When a parent becomes a single parent, either through the loss of their spouse or through separation or divorce, it is common for friends and family to step in and help with the day-to-day care of the children involved. They may simply help by doing some grocery shopping or babysitting on occasion. However, sometimes a close friend or family member will move in with the newly single parent and take on a more significant parenting role. Although this can be helpful for the single parent and the children involved, it can also be stressful to figure out boundaries and how the new family unit will function. Below are some ways that co-parenting counseling can help if you are entering a parenting partnership with a non-romantic partner.
Discuss Boundaries and Expectations
Often, when a friend or family member moves in with a recently single parent, the decision is made quickly and without a lot of discussion about the exact types of support the single parent will need or expect. If you moved in with a single parent without a clear plan for how you will help support them and what your life will look like as part of their family, it is important to have a discussion about your expectations and boundaries. In co-parenting counseling sessions, this may involve setting a schedule for your free time, and discussing how involved you will be in sensitive issues such as discipline.
Deal With Authority Issues
Many children have difficulty accepting the authority of a new parent in their life. If you are in a non-traditional parenting relationship, it can be even more difficult to establish a parenting relationship with the children. Furthermore, it can be difficult for the recently single parent to accept you as an authority figure and you may have trouble seeing yourself as an authority in the family as well.
For example, it may be difficult to make the transition from being the "cool aunt" who brings toys and gifts to the children to being a parental figure to the children. Co-parenting counseling can help you define your role in the family and deal with insecurities about authority problems.
Create a Parenting Plan
While both of you may have similar parenting styles in theory, it is helpful to put those ideas into a concrete plan. For example, creating a schedule that gives both the biological parent and you free time each week is an important part of co-parenting. Additionally, you may want to create a concrete plan for establishing you as a parental figure in school and other social environments.

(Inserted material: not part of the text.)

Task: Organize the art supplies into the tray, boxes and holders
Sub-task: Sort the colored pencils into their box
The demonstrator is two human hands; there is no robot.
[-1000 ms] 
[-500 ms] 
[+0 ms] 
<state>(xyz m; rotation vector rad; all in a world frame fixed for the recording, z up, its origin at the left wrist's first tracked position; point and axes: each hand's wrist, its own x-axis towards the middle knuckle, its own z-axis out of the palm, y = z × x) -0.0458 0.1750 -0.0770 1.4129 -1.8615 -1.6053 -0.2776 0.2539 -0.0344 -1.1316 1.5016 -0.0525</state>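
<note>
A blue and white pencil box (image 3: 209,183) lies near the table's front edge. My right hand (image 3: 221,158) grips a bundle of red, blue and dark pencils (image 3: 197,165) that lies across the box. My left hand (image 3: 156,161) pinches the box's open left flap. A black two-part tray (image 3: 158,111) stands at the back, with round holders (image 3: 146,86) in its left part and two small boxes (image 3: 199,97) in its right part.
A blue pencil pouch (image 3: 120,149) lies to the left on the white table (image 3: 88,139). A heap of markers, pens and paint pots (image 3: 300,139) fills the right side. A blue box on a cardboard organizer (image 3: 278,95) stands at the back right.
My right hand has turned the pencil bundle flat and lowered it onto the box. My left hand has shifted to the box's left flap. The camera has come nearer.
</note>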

Discuss Insecurities About the Future
In traditional step-parent relationships, the expectation is that the step-parent will be involved in co-parenting for the rest of their life. However, with a non-traditional co-parenting situation, you may have to deal with insecurities about what will happen as the children grow or as you and the children's parent go through major life changes. For example, will you continue to co-parent if you enter into a serious romantic relationship? What will happen if the children's parent needs to move for a job? Will you move with them?
Discussing insecurities about the future will help you define your role in the family and feel secure about your relationship with the children.
Dealing With Co-Parenting In the Case of Divorce
If the other biological parent is still alive, such as after a divorce, it can be even more difficult to take on a non-traditional co-parenting role. You may have to deal with the other parent not accepting your authority and questioning your interactions with their children. If possible, co-parenting sessions with the parent you will be supporting and the other parent will help smooth out potential conflicts.
Whether you plan to help co-parent for a limited time or you are moving in permanently, attending co-parenting counseling sessions can help you and your co-parent define your relationship and move forward with the best structure for you and the children.